As an alternative, if you haven’t submitted it to GSC, there is another way to let Google know you have one by adding this line in your robots.txt:
Sitemap: http://example.com/sitemap.xml
But of course the URL here with the one you actually have. And if you have an index file, include only your index file here.
If (for some weird reason) you aren’t using GSC, use the ping service to let Google know it should crawl your file. To do that, type the URL below in your browser:
http://www.google.com/ping?sitemap=https://example.com/sitemap.xml
Replace https://example.com/sitemap.xml with your sitemap URL.
And it’s done!
Sitemap Best Practices
Now that you understand the importance of sitemaps, how they work, and your options for submitting them, let’s make sure the final one you create is in tip-top shape by following these best practices.
1. Use tools to generate automatic sitemaps.
Manually creating and updating an XML sitemap will cost you a lot of time (and is unnecessarily complex). To save time so you can focus on other things like your next Netflix binge, it’s best to use an automatic sitemap generator.
The ones mentioned for WordPress above come with that feature for free. For custom-built sites, you will have to pay, but in my opinion it’s absolutely something worth paying for.
2. Do regular sitemap maintenance checks and updates.
All parts of SEO are an ongoing effort, so check your sitemaps regularly. Search console does an excellent job of letting you know if your submitted URLs have issues with crawling or indexing.
Check the ‘Coverage’ section in GSC regularly and update your site or sitemap when there are errors. The great thing about this is that it tells you what the exact error is with suggestions on how to fix it.
You can also use Screaming Frog for sitemap maintenance. After crawling your website or sitemap URL, check the response code tab for 404 or 5xx errors.
If you are using an automatic sitemap generator tool or plugin, update it when updates are available. Furthermore, periodically view the sitemap by going to your sitemap URL and checking if any page is missing or the last updated time is incorrect.
3. Prioritize high-quality pages in your sitemap.
Although Google no longer pays attention to the priority tag (or so they say), you can still add it because there’s more than Google out there (yes, as an SEO I will admit it). Bing might pay attention to that tag, so it’s still good practice to prioritize high-quality pages in your sitemap.
Sitemap priority shows which pages to crawl and index faster, so you can set priorities using values ranging from 0.00 to 1.00. But make sure not to use the same value for all pages or else Google won’t be able to tell which is most important.
For values, you can go with something like this:
- Homepage – 1.00
- Main landing pages – 0.90
- Other landing pages – 0.85
- Main links on navigation bar – 0.80
- Other pages on site – 0.75
- Top articles/blog posts like hub pages – 0.80
- Blog category pages – 0.75
- Other posts – 0.64
4. Include only canonical versions of URLs in your sitemap.

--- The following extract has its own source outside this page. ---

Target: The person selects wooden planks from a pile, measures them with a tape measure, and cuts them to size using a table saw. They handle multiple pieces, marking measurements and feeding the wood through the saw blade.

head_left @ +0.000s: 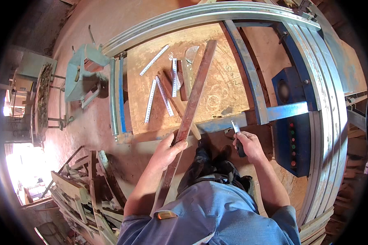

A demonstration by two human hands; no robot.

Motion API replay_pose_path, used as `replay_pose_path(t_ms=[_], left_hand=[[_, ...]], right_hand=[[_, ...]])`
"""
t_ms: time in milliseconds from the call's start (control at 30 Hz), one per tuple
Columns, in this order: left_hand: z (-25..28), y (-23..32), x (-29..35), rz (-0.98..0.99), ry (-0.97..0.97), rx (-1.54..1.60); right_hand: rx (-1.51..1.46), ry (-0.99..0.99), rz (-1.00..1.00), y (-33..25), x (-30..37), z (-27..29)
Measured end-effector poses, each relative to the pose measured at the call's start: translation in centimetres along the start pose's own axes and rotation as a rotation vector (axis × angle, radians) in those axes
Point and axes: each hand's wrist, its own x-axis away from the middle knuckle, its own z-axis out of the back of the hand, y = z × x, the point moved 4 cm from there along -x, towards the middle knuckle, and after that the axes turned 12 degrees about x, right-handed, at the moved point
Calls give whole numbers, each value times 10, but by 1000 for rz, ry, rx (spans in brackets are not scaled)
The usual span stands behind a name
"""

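Observation:
My left hand [169,151] is closed around a long, reddish-brown wooden strip [194,98]. The strip slants from my waist up over the worktop. In my right hand [248,145] is a black-handled tool with a flat silver blade [235,126]; its blade points up and away from me, apart from the strip. Beyond my hands, a wooden worktop [225,87] carries a white folding rule [150,102] bent into several sections. A metal semicircular piece [191,53] on a wooden arm lies beside shorter dark wood, partly hidden behind the strip.
A metal and blue frame [331,122] surrounds the worktop, with a blue button box [292,143] at the right. A pale green machine [84,73] stands at the left. Scrap wood [84,192] is heaped at the lower left. Pencil marks show on the worktop.

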Motion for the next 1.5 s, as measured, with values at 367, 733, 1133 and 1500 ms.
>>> replay_pose_path(t_ms=[367,733,1133,1500], left_hand=[[23,-3,1,93,60,352],[49,4,-14,60,-101,605],[66,16,-45,98,-142,661],[22,50,-94,163,-245,484]], right_hand=[[55,0,23,-41,-19,-12],[930,285,396,-126,-116,-62],[1179,539,662,-146,-82,-70],[336,-229,300,-111,11,-132]])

Your sitemap should only contain URLs that you want search engines to index. That means if a URL points to another as its canonical version, you shouldn’t include it, as it’s a statement to Google and other search engines that you don’t wish for that URL to be indexed.

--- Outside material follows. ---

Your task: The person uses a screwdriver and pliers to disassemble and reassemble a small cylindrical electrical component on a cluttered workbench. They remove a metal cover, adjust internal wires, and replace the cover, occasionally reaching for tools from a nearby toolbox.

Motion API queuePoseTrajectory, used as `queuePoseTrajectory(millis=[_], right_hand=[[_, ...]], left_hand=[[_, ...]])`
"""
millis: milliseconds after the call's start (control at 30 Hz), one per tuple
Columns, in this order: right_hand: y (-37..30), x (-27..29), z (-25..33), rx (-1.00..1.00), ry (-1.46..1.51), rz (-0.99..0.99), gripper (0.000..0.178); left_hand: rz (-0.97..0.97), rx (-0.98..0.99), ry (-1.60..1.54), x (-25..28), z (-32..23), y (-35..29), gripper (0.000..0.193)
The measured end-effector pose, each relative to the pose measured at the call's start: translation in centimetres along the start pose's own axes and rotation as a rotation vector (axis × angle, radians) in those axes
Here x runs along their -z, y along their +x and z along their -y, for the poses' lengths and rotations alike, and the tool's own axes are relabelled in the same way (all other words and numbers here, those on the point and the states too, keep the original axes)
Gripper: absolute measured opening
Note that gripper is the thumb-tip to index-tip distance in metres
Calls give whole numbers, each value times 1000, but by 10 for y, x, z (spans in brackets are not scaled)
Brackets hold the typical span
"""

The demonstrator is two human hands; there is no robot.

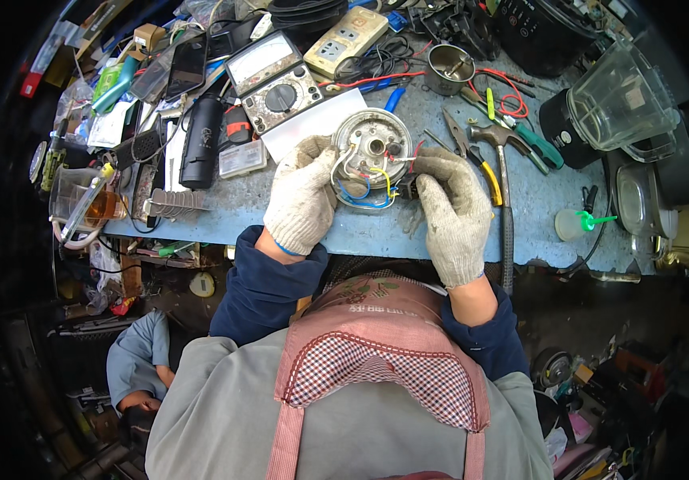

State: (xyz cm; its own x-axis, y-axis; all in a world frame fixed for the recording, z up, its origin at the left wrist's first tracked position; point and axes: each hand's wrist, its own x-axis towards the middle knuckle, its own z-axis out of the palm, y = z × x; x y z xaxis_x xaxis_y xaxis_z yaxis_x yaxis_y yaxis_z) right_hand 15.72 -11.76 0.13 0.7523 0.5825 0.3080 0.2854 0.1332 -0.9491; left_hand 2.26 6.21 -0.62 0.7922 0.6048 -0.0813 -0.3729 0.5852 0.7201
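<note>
A round metal appliance base (352, 132) with white, yellow, blue and red wires in its open underside is tilted up over the front of the workbench. My left hand (300, 200), in a whitish knit glove, grips its left rim with the fingers wrapped round it. At the right rim, my gloved right hand (452, 216) has thumb and index finger drawn together at a thin wire (402, 159) coming from the base. The exact pinch point is partly hidden. Just behind the base lies a white sheet (312, 124), with an analog multimeter (282, 98) beyond it.
Pliers (472, 152) and a hammer (506, 184) lie right of my right hand. Farther right are a blender jug (624, 100) and a small oil bottle (572, 225). A metal cup (449, 70) and a power strip (346, 44) stand behind. A black flask (200, 142) is leftward; another person crouches lower left.
</note>
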Motion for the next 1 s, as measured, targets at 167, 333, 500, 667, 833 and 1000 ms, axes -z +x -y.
queuePoseTrajectory(millis=[167,333,500,667,833,1000], right_hand=[[1,0,5,-33,-10,9,20],[1,3,-1,50,-131,57,23],[2,3,0,69,-150,57,22],[2,2,3,61,-158,49,22],[2,1,2,67,-169,58,22],[2,1,1,83,-213,66,22]], left_hand=[[-24,-6,1,-4,-2,-1,25],[-34,-10,5,-5,-1,0,25],[-67,-9,33,-11,-3,-2,26],[-60,-19,57,-12,-2,-2,22],[-80,-17,89,-5,2,1,27],[-59,-13,112,-10,2,-2,23]])
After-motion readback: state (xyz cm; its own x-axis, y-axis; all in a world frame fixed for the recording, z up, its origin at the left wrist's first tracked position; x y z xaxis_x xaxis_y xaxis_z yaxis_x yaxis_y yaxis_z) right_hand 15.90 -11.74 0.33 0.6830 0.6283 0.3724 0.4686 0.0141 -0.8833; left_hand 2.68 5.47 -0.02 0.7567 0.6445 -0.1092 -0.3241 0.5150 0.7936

Ignoring that and including that URL in your sitemap provides conflicting information to Google. The unintended URL might get indexed, or you will get coverage errors in GSC. So, only include the canonical versions, so you can consolidate your position in search engine results.

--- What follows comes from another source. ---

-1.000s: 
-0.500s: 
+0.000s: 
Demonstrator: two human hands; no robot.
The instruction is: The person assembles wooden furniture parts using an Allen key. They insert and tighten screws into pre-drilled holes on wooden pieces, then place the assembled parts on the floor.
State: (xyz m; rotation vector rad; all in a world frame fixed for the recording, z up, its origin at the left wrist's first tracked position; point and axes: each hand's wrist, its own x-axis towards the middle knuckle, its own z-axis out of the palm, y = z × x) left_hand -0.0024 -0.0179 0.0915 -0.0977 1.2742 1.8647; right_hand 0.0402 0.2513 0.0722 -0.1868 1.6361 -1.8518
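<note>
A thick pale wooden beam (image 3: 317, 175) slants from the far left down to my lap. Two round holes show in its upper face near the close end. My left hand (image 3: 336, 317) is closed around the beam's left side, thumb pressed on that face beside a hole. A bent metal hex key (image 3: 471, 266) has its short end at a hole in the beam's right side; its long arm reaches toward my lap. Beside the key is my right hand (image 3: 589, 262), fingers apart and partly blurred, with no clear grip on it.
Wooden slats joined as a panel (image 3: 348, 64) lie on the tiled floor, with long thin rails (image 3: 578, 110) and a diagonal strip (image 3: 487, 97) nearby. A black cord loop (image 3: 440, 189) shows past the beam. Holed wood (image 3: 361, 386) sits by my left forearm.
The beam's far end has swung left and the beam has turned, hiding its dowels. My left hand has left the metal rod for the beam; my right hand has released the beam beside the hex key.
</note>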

5. Split up your large sitemaps.
I mentioned this above already that you need to split your sitemap into multiple files if it exceeds 50MB or has more than 50,000 URLs. Never submit large XML files to Google, otherwise some of your URLs will not be indexed – and you know well that every URL matters!
One quick tip here is to save each file with easy to understand names (for you) like page_sitemap1.xml and page_sitemap2.xml.
And with that, I wish you happy sitemapping!